> Prompt
Beginning with the line that holds "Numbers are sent" in the data below, give again every line through the one that holds "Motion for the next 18", exactly as written.

> Provided data
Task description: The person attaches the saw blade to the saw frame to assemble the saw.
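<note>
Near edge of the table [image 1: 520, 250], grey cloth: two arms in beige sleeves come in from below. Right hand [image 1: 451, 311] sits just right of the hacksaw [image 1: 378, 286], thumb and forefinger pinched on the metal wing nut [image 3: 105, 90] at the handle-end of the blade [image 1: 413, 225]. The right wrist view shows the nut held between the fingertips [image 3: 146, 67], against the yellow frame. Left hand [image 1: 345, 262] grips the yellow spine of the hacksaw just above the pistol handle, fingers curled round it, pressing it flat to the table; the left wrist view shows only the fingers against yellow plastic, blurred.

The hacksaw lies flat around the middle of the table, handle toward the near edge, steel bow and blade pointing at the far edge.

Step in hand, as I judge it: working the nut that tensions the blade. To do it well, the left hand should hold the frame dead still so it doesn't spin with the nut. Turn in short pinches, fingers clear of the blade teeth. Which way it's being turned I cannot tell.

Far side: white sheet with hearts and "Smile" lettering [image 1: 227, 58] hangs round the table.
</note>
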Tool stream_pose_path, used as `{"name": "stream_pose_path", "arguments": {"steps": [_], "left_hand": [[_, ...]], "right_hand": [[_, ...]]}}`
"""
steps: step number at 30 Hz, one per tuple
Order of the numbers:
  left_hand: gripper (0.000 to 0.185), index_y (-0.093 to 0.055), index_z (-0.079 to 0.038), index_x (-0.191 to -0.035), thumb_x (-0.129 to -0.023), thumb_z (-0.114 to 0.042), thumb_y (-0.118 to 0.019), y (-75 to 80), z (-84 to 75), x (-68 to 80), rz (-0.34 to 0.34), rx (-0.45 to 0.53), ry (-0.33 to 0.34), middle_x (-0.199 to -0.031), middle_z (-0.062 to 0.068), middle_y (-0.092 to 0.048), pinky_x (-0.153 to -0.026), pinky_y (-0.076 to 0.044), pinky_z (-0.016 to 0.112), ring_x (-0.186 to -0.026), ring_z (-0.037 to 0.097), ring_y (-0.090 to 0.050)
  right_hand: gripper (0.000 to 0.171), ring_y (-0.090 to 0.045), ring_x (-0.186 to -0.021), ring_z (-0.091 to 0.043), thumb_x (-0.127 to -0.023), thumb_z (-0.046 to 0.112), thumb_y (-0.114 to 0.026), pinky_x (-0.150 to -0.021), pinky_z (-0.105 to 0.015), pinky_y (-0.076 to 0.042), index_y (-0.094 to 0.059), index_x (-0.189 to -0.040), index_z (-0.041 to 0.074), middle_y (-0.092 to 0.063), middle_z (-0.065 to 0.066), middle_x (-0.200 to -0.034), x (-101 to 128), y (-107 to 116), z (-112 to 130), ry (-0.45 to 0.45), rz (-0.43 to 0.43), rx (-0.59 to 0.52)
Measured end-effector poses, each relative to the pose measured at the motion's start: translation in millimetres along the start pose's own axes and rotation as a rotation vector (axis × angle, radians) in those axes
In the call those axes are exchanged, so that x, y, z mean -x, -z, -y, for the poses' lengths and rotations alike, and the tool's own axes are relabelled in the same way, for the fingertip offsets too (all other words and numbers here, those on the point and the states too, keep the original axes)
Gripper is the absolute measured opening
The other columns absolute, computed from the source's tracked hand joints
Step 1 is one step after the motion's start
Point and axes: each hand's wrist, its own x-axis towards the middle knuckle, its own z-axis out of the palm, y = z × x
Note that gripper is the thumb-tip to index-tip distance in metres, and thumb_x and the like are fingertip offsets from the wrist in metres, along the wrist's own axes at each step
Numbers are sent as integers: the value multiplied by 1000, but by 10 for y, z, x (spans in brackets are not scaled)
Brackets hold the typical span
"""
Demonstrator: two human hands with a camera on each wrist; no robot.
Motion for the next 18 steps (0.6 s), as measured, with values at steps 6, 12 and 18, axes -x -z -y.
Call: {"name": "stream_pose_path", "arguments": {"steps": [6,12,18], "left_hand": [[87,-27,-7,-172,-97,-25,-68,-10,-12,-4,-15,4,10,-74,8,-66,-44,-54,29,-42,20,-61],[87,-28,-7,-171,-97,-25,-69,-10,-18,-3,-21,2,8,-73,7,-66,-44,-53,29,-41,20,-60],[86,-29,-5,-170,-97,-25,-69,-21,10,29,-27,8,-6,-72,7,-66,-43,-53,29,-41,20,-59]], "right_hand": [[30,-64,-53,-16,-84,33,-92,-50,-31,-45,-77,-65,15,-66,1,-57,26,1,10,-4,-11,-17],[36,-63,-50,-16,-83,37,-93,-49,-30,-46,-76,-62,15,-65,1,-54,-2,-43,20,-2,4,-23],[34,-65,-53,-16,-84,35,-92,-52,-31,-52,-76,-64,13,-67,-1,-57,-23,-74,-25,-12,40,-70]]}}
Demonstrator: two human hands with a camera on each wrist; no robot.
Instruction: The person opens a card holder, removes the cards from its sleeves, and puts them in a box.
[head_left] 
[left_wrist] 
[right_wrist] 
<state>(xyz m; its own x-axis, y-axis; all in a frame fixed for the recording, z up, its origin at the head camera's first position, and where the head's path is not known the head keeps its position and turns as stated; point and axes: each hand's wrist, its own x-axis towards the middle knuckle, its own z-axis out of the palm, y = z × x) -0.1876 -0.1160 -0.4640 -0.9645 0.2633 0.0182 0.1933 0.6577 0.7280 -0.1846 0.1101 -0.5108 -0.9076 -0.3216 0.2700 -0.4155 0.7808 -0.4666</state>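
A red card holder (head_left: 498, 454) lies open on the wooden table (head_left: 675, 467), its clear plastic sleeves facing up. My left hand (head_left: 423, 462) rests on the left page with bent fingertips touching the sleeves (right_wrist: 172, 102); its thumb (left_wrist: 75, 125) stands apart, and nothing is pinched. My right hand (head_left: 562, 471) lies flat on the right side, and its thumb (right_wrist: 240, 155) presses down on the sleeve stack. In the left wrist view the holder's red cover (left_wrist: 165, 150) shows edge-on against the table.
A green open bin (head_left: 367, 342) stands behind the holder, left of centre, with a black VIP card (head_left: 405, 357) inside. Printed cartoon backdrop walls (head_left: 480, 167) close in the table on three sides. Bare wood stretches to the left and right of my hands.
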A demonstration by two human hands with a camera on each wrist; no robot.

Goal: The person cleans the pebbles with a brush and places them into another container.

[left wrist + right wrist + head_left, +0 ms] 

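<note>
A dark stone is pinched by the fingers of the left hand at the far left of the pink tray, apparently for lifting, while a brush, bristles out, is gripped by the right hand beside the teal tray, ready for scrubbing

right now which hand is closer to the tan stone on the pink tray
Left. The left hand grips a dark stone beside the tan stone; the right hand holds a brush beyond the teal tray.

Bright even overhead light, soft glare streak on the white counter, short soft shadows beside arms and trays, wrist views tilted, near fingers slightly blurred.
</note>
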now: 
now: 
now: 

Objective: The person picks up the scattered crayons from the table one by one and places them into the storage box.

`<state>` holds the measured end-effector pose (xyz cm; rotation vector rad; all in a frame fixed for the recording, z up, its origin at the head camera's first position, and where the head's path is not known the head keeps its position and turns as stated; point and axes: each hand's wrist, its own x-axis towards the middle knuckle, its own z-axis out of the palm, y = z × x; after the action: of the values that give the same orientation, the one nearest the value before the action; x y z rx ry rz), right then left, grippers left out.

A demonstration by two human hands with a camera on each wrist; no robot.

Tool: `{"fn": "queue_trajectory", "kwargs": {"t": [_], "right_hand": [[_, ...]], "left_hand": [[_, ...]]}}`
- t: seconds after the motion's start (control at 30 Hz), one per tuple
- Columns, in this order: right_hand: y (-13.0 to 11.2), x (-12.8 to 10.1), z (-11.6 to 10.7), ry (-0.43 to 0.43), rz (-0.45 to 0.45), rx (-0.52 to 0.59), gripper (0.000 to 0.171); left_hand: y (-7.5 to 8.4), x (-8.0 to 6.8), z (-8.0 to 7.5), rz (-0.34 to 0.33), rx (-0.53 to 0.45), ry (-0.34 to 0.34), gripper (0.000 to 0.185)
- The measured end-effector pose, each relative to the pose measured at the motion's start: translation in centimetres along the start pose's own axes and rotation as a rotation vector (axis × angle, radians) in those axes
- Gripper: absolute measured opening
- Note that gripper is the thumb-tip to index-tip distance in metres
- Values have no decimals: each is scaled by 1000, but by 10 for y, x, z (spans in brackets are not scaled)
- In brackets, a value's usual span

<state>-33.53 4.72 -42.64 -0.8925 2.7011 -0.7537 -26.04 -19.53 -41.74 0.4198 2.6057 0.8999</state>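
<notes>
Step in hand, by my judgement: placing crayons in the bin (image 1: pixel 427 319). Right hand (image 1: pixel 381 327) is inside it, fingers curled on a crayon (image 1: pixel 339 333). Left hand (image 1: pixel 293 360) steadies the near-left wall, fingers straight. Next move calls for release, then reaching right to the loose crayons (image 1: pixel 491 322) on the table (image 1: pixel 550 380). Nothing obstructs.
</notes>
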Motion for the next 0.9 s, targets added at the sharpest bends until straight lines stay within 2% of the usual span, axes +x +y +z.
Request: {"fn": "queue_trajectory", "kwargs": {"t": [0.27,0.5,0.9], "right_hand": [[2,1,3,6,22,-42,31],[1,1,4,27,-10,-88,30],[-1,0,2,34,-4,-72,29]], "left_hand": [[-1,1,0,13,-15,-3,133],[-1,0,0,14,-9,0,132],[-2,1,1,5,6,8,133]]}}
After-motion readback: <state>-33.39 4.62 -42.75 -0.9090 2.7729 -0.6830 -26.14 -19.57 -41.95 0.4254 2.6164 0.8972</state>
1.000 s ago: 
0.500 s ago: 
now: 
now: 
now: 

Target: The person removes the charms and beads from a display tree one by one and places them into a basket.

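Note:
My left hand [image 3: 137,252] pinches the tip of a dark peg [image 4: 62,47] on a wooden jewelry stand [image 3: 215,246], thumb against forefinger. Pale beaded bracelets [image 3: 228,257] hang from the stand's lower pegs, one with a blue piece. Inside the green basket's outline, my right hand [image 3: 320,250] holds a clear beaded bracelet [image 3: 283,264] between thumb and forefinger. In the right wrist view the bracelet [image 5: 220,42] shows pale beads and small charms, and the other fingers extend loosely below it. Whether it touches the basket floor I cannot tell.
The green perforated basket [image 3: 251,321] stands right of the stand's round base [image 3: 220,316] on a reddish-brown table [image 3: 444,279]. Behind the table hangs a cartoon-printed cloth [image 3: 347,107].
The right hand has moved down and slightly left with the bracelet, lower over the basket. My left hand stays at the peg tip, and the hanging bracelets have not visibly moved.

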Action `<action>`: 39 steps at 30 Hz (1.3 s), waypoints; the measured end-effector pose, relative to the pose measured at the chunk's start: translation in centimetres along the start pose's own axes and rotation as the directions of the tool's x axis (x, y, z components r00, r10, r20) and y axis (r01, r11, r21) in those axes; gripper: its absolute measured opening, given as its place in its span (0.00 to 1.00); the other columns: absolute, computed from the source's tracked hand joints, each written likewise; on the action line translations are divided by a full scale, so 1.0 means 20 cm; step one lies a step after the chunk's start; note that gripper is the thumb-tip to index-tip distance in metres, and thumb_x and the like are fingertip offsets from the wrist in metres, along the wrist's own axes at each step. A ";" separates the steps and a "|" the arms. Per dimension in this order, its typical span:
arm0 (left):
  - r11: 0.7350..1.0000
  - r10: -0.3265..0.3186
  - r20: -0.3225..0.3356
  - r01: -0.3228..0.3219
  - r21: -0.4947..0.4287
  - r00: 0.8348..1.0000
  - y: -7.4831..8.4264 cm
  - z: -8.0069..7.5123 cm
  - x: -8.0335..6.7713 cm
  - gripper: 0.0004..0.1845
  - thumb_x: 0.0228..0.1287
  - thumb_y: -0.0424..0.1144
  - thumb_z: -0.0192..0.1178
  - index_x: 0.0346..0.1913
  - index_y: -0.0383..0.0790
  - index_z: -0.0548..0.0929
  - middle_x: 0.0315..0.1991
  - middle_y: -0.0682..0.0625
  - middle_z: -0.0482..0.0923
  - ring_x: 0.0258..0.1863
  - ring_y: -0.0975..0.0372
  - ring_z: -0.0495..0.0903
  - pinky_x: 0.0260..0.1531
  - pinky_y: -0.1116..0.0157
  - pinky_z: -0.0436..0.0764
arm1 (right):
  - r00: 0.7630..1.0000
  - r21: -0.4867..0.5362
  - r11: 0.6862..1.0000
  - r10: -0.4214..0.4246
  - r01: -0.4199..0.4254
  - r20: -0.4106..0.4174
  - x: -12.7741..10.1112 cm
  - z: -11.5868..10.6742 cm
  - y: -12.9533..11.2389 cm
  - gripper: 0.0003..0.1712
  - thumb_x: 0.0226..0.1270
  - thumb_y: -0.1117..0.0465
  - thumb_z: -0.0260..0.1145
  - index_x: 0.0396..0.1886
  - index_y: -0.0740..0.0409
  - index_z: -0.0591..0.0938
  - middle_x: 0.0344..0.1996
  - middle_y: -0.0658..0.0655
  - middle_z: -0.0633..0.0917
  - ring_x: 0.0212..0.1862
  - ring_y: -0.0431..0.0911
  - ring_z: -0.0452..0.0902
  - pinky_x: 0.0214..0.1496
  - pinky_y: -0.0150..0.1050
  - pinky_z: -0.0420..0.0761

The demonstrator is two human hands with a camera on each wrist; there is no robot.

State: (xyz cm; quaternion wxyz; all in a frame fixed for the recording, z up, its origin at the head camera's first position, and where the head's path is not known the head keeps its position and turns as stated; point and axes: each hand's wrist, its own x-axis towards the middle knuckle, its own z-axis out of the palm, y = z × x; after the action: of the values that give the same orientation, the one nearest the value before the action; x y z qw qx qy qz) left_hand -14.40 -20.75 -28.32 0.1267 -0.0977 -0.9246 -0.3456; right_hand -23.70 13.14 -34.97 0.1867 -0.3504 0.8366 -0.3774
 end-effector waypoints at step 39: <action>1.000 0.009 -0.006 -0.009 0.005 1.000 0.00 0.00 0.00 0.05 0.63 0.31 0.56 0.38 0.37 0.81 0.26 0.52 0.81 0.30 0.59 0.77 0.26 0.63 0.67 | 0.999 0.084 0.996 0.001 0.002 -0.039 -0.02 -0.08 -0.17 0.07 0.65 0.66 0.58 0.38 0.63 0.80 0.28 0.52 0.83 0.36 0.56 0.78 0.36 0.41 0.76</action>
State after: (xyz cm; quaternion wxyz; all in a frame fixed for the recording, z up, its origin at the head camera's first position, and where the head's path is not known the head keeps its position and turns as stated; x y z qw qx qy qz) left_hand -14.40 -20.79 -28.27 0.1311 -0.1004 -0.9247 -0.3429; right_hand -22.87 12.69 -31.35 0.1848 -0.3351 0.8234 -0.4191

> Solved exercise
Numbers are sent as integers: the value multiplied by 1000, but by 10 for y, z, x (spans in brackets are not scaled)
Brackets hold the typical span
"""
Demonstrator: two human hands with a camera on each wrist; no robot.
Motion for the next 18 steps (0.6 s), as measured, with values at steps 6, 12 and 18, axes -x -z -y.

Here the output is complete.